The last question was double-barreled. First, the woman questioner asked how paleontologists could tell that the specimens were different species or different genera instead of just variant individuals in a diverse population. I was also wondering whether, if the more extreme varieties of modern man were known only as fossils, they would be classified as different species and a marvelous evolutionary tale would be spun around them. Dr. Leakey gave the best answer she could, saying that the skull features where shaped by different ways of living. Of course paleoanthropologists insist that they can tell the difference between varieties of a single species and different species, but there are grounds for skepticism. Modern man aside, how could they know whether there was interbreeding between Australopithecus and Kenyanthropus? One reason that many of us doubt the objectivity of hominid fossil analyses is that there are such powerful incentives to reward those who find a human ancestor, or name a new fossil species (and especially a new genus). It is not just anthropologists who face this temptation; all of us have seen recently how prone many scientists are to hype their discoveries (Mars rocks containing evidence of life, genetic techniques that promise designer babies) to attract fame and funding. The point is not that anyone is dishonest, but that people tend to see what they want to see.

The second part of the woman's question was "Do you ever question the theory of evolution?' Mrs. Leakey refused to answer, which I interpret as a way of saying "No, and I cannot imagine why any rational person would." Take away the assumption that a viable theory of evolution has been proved, and all you have is a collection of variant forms. No wonder persons who have devoted their lives to filling in the details of the presumed human evolutionary sequence are unwilling to doubt the premise that defines their field and gives meaning to their work. The point here is that it is illogical to use the hominid claims as evidence for the theory of evolution. Rather, the claims are based on the assumption that the theory of evolution is true beyond question. If you question the theory, you are doing something the hominid scientists never do.

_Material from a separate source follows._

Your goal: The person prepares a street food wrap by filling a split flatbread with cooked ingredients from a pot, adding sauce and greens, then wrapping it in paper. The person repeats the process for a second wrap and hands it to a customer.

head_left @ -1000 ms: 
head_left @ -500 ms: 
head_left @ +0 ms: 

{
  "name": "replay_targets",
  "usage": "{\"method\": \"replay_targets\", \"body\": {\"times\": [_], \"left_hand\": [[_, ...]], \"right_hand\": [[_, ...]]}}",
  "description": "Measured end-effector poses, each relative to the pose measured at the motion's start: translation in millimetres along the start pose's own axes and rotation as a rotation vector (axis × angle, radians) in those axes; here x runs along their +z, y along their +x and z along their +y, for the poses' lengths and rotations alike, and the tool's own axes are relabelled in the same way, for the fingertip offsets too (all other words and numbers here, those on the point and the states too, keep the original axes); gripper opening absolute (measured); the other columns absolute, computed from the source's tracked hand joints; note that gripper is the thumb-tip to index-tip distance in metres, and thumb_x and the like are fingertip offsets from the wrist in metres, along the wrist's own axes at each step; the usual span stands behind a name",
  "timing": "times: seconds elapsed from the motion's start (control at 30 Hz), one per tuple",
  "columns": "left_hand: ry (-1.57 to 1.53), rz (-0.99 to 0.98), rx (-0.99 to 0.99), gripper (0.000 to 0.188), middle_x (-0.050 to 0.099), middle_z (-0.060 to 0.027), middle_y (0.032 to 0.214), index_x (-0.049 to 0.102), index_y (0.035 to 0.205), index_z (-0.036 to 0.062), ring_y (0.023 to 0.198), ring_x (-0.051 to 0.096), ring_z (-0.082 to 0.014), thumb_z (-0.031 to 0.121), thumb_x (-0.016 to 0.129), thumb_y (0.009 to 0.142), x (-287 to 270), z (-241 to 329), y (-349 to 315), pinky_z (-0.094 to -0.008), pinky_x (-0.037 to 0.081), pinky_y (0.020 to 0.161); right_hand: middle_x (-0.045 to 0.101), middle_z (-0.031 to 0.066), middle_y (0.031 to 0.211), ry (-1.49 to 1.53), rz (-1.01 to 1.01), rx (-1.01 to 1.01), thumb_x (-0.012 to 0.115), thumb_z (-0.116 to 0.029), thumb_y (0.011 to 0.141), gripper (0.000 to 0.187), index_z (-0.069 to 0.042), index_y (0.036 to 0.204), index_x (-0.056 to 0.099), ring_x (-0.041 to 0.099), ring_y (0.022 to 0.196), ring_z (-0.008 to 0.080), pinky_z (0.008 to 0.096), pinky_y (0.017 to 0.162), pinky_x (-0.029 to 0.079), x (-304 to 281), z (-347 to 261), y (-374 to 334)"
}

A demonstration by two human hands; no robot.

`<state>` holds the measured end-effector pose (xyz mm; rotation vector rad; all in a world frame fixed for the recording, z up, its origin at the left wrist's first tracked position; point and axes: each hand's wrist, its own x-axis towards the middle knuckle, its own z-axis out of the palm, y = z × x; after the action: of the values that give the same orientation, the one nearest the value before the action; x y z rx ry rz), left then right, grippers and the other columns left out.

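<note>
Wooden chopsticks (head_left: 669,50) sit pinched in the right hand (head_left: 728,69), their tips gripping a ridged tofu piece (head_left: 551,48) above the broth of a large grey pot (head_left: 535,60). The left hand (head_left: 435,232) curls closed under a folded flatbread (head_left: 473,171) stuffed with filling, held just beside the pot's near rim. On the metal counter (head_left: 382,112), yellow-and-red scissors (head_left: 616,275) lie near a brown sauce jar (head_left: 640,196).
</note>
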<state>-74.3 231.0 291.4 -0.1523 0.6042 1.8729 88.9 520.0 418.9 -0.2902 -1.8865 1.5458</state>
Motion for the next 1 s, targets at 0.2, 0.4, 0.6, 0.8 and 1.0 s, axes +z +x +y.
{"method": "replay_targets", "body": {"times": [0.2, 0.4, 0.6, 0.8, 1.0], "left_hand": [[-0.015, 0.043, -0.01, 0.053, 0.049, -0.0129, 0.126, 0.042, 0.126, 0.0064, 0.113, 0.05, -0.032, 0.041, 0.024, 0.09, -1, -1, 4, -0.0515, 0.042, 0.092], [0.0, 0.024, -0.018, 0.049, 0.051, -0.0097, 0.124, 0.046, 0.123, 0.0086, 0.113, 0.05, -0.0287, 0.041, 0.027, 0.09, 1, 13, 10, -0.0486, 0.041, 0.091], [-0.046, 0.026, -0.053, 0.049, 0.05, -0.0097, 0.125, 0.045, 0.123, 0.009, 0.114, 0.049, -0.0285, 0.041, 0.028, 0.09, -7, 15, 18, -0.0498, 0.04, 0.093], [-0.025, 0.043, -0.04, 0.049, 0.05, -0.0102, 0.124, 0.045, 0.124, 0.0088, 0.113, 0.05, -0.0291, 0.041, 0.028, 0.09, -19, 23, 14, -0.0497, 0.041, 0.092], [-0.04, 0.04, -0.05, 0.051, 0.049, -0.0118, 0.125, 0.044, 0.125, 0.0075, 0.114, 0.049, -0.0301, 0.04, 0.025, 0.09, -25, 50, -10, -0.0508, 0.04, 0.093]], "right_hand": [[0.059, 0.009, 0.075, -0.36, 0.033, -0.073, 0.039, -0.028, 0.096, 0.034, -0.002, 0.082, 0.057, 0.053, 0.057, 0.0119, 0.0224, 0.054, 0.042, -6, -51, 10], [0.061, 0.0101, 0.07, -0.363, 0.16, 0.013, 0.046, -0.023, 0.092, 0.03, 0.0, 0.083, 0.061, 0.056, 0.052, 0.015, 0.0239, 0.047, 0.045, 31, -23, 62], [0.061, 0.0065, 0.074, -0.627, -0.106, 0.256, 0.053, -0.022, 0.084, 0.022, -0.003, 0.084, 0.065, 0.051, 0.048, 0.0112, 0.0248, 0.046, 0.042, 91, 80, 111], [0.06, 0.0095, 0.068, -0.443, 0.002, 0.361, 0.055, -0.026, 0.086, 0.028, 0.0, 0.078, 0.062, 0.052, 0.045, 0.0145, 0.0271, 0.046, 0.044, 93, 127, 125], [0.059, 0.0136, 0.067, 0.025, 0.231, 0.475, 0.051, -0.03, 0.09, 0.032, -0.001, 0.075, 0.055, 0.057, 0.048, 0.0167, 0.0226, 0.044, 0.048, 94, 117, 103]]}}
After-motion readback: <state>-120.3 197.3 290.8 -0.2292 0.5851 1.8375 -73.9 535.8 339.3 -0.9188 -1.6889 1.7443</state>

In Darwin on Trial (pages 83-85, 192-194) I discussed the critique of the hominid claims published in 1970 by the famous British zoologist Sir Solly Zuckerman. On the basis of biometric studies Zuckerman concluded that the Australopithecines then extant were all within the normal range of variation of apes, and that "the anatomical basis for the claim that [they] walked and ran upright like man is so much more flimsy than the evidence which points to the conclusion that their gait was some variant of what one sees in subhuman Primates, that it remains unacceptable." (84) In a 1990 article Zuckerman attributed the success of the Piltdown fraud (only discredited when the fossil became inconvenient) to the fact that the Darwinian anthropologists deluded themselves in thinking that they could "diagnose with the unaided eye what they imagined were hominid characters in bones and teeth." He concluded that "The trouble is that they still do. Once committed to what their or someone else’s eyes have told them, everything else has to accord with the diagnosis."

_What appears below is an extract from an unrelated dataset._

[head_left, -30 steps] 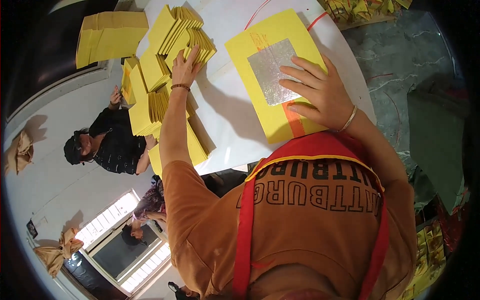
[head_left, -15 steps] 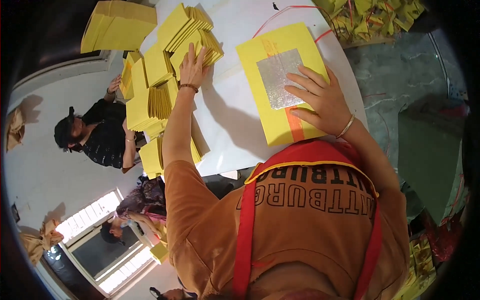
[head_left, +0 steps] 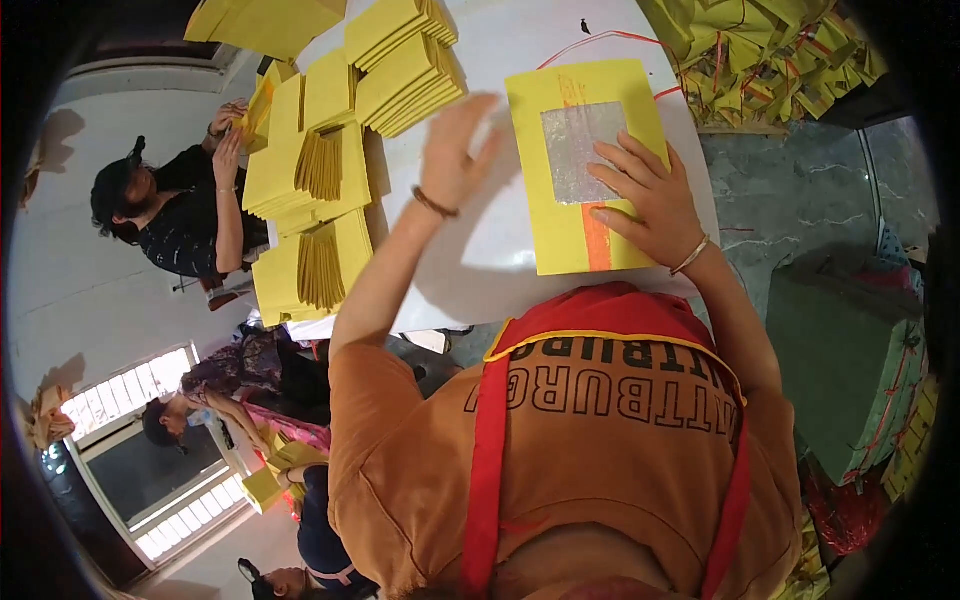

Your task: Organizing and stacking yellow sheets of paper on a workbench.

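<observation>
Flat on the white table before me lies a yellow paper sheet or stack point(head_left: 530, 225) with an orange stripe. A silver foil square point(head_left: 570, 150) rests on its middle. My right hand point(head_left: 650, 195) is spread flat over the foil's right side and the yellow paper, fingers apart. My left hand point(head_left: 460, 155), slightly blurred, hovers over the table just left of that paper. Its thumb stands away from the fingers and nothing shows in it. Nearest on its other side are folded yellow paper bundles point(head_left: 410, 85).
More yellow bundles point(head_left: 275, 180) fill the table's left part; a co-worker point(head_left: 190, 225) handles yellow paper there. Red string point(head_left: 610, 35) lies beyond my paper. Tied yellow bundles point(head_left: 760, 60) are heaped at far right. A green wrapped block point(head_left: 850, 350) stands right of me.
My left hand has come away from the folded bundles and moved right toward the foil-topped paper. My right hand stays on the foil. The whole view has shifted a little.
</observation>
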A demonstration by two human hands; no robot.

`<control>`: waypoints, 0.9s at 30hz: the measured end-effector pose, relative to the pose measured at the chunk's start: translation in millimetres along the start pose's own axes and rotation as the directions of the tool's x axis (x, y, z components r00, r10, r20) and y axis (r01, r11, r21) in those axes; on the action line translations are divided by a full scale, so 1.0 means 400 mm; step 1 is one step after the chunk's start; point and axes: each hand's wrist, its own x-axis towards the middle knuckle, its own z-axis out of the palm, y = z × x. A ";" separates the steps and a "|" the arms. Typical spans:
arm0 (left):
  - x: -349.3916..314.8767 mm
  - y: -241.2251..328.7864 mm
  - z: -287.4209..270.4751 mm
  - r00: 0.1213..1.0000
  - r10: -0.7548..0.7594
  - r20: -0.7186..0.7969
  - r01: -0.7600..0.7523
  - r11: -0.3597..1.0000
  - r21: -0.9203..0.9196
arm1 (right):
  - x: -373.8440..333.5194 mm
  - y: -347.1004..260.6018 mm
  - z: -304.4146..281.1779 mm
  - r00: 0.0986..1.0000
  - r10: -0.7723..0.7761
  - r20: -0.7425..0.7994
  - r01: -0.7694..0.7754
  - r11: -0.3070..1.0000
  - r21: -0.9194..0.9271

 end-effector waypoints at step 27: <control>-0.084 0.298 -0.010 0.937 -0.072 0.342 0.220 0.883 -0.415 | -0.069 0.093 0.006 0.982 0.189 -0.010 -0.109 0.609 0.785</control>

Meave Leakey is pleasant to listen to, informative and careful to give credit to others, especially including the Africans on her team. She gave an appealing picture of how these fossil finders live and work. Most people in the audience seemed awestruck, and I would classify this as a first-rate presentation of an important doctrine of the naturalistic faith. But I would also say that Zuckerman’s critique is still up to date.